In recent times the US digital advice market has seen a number of the key players adding banking products to their propositions. Betterment are just one example of a digital advice tool offering access to checking and savings accounts and at InVest West 2019 Jon Stein, the CEO and Founder, discussed why he has taken the company in this direction and the common trends he is seeing in a very competitive market.

In the first week post the launch of Betterment Everyday, they saw a billion dollars largely from new customers flow into their savings account which Stein attributes to the press they received. When quizzed as to why this was, he was quite clear that people do not trust the traditional banks and are looking for alternatives.
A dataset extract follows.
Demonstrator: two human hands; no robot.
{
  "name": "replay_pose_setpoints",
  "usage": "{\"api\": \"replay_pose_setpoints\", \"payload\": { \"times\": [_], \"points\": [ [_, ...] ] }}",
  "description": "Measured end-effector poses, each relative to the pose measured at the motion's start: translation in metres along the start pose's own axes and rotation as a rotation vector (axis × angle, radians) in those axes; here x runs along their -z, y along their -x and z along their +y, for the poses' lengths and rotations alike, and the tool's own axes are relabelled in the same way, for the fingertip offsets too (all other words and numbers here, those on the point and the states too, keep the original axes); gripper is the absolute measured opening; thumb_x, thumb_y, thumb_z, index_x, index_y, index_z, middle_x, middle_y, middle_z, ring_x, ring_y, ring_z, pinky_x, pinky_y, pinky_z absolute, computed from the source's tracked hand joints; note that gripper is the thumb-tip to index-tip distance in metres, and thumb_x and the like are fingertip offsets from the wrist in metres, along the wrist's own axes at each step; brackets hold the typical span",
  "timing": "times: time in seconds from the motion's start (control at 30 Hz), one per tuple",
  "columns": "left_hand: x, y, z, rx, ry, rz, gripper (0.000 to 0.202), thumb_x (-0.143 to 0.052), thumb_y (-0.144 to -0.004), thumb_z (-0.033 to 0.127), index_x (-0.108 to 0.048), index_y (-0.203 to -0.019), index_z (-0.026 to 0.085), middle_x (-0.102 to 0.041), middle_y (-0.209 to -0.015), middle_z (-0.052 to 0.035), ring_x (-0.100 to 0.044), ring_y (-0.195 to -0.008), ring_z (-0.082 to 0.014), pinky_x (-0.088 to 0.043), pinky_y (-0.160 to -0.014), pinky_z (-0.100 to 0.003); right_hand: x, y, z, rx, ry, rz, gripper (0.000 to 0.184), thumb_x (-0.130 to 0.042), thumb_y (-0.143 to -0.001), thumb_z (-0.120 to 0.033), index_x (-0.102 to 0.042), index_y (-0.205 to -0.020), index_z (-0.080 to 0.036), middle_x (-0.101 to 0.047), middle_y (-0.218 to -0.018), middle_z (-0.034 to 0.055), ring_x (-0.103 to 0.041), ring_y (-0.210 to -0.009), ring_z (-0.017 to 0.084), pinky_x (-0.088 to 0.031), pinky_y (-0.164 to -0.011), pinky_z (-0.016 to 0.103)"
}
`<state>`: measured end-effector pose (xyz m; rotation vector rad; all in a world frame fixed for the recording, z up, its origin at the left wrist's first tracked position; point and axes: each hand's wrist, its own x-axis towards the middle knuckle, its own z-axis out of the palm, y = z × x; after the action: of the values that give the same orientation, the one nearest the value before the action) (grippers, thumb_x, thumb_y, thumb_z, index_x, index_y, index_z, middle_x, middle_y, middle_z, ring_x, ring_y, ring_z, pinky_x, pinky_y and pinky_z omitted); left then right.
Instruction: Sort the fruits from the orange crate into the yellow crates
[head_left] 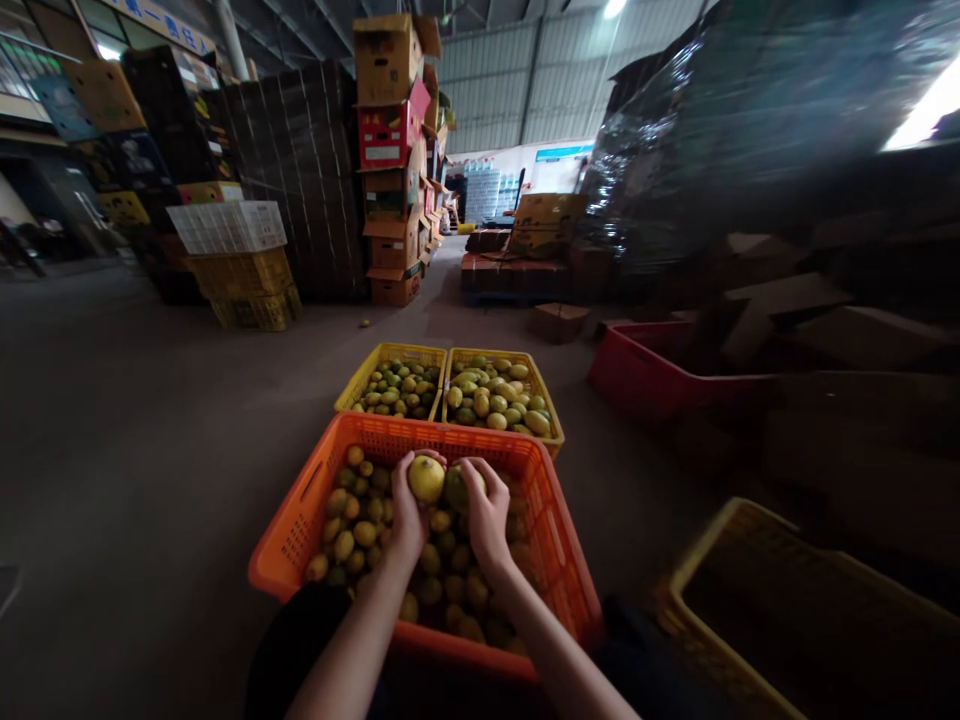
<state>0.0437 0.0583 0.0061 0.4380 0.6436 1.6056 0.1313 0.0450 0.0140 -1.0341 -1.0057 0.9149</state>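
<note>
My left hand (pixel 409 500) is curled around a yellow lemon (pixel 427 480), which shows its rounded end upward. Beside it, my right hand (pixel 487 505) grips a darker green lemon (pixel 456 490), partly covered by my fingers. Both hands are held close together above an orange crate (pixel 292 505), with the two fruits nearly touching. Many yellow to green lemons (pixel 365 533) lie in this crate, some hidden under my forearms. Just beyond its far rim stand two yellow crates side by side, the left one (pixel 411 350) with greener fruit and the right one (pixel 553 405) with yellower fruit.
A yellow crate (pixel 720 630) sits at my lower right, its inside dark. Further back on the right is a red bin (pixel 637 375) near loose cardboard. Stacked cartons (pixel 386 200) and white and yellow crates (pixel 229 228) stand behind. One small fruit (pixel 364 323) lies on the floor.
</note>
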Motion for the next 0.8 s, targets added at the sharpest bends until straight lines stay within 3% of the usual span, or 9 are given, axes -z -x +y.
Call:
{"api": "replay_pose_setpoints", "payload": {
  "times": [0.23, 0.57, 0.8],
  "points": [
    [0.0034, -0.0014, -0.0004, -0.036, -0.104, 0.036, 0.023, -0.055, -0.07, 0.035, -0.065, -0.066, 0.014, -0.062, -0.065, -0.0005, -0.056, -0.061, -0.012, -0.041, -0.061, -0.022, 0.0022, -0.0039, -0.0055, 0.015, -0.045, 0.063, 0.029, -0.051, -0.076, -0.041, -0.064, -0.063, -0.019, -0.063, -0.066, 0.0014, -0.055, -0.068, 0.017, -0.043, -0.066, 0.026],
    [0.0018, -0.0009, -0.0061, -0.067, -0.082, 0.065, 0.025, -0.051, -0.072, 0.034, -0.063, -0.061, 0.015, -0.061, -0.063, -0.0008, -0.056, -0.061, -0.0122, -0.041, -0.063, -0.022, 0.0025, -0.0033, -0.0079, 0.034, -0.087, 0.057, 0.027, -0.051, -0.079, -0.036, -0.065, -0.065, -0.018, -0.064, -0.067, 0.0013, -0.055, -0.067, 0.017, -0.043, -0.066, 0.026],
    [-0.001, -0.0047, -0.0011, -0.023, -0.061, 0.068, 0.034, -0.048, -0.076, 0.039, -0.066, -0.061, 0.013, -0.064, -0.063, -0.0043, -0.063, -0.073, -0.0176, -0.046, -0.075, -0.027, 0.001, -0.0045, -0.0078, 0.016, -0.071, 0.083, 0.026, -0.052, -0.076, -0.038, -0.064, -0.064, -0.019, -0.064, -0.067, 0.0005, -0.054, -0.067, 0.016, -0.044, -0.066, 0.026]
  ]
}}
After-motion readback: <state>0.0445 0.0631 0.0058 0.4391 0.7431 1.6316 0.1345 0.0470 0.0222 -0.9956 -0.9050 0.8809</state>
The Betterment proposition has been designed to help consumers better manage their money both on a day to day basis but also over the longer term. Whilst banks profit from poor consumer behavior such as keeping their money in checking accounts that pay minimal interest, Betterment look to help promote healthy financial behavior. They have built detailed algorithms that can understand how much money a person may need to pay their day to day bills and sweep any excess money into investments which offer a better chance of return.

In a previous session Andy Rachleff, Co-founder and CEO of Wealthfront, described his business as a bank with a financial services arm, whilst Stein was a little more reluctant to describe Betterment in this way. He did go on to explain that there are several reasons behind the recent upturn in banking services from digital advice firms. Firstly, the technology required has vastly improved but perhaps more interesting is the fact that many of these firms are preparing for poor market conditions. If a digital advice firm also offers checking and savings accounts any clients that are spooked by poor market performance and want to disinvest (regardless of being informed that this may not be in their best interests) will have the ability to keep the money with Betterment.

Betterment are actively building out a full suite of financial products in order to cater for all the needs of their customers. Currently alongside the digital advice business that provides investment and tax advice, they also provide Betterment for Business that offers a group 401k service for employers.

The investment products incur a Bps charge and when asked about whether Betterment may follow others such as Schwab into a fixed fee subscription model, Stein explained that they are currently taking a watching brief. Interesting Cynthia Loh from Schwab mentioned in an earlier session that this model had been very well received by their customers. In any event Betterment are currently happy with a model which rewards them when their clients are doing well as this incentivizes them to always do right by the client.

The Betterment proposition has made vast strides in recent times and the Betterment for Advisors proposition is now the leading challenger brand to Schwab following their acquisition of TD Ameritrade. These are clearly exciting times for the company, and it will be interesting to see how the proposition develops as more products are offered.